The Ayahuasca Diaries: ...That Physical Purge.

The second ceremony of the week was my seventh overall ceremony. Having done five ceremonies earlier in the year, at my last visit, I was familiar with what to expect.

But I was still open to the possibility of what could happen.

Prior to the ceremony, I'd spent a good amount of time walking around the room to find where I wanted to sit for the night. Part of me wanted to sit closer to the screened open wall areas, but still close to the bathroom hallway. Every rocking chair I sat in didn't seem to "feel" right, however. I was adjusting them against the boards of wood underneath, trying to find a nice free-flowing rock... Unencumbered in it's swing back and forth on the curved feet.

Eventually, I found myself back in the seat from the previous night. The woman who had sat next to me had moved to a chair on the other side of the room to be near a window. So I had no one on either side of me.

"This will work," I decided.

I was dreading taking the ayahuasca. The thought of having to swallow the mixture made my stomach wretch and my throat jump. 

The ceremony began with the icaros whistled into the mixture. We went up one-by-one and got our tiny cup. I noticed some people had requested their cups be filled aggressively high. I overheard one gentlemen, from Sweden, tell the Shaman...

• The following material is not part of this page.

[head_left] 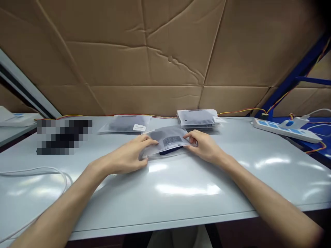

"I want an epic dose. Epic."

I shuddered thinking of it. And shuddered again as I watched it be poured.

Don Alberto gave me my requested 1/8 of a cup, after whistling my icaro.  I took it back to my seat and stared at it while I waited for the sign for us all to drink together.

"Salute!"

I threw the brew down my throat. Immediately... I knew it would be making it's way out of my body.

The kerosene lamps were blown out. For a few minutes, only the sound of jungle life entertained us. Then the chacapas started up... Followed by the whistling... And then the Peruvian icaros from Don Alberto.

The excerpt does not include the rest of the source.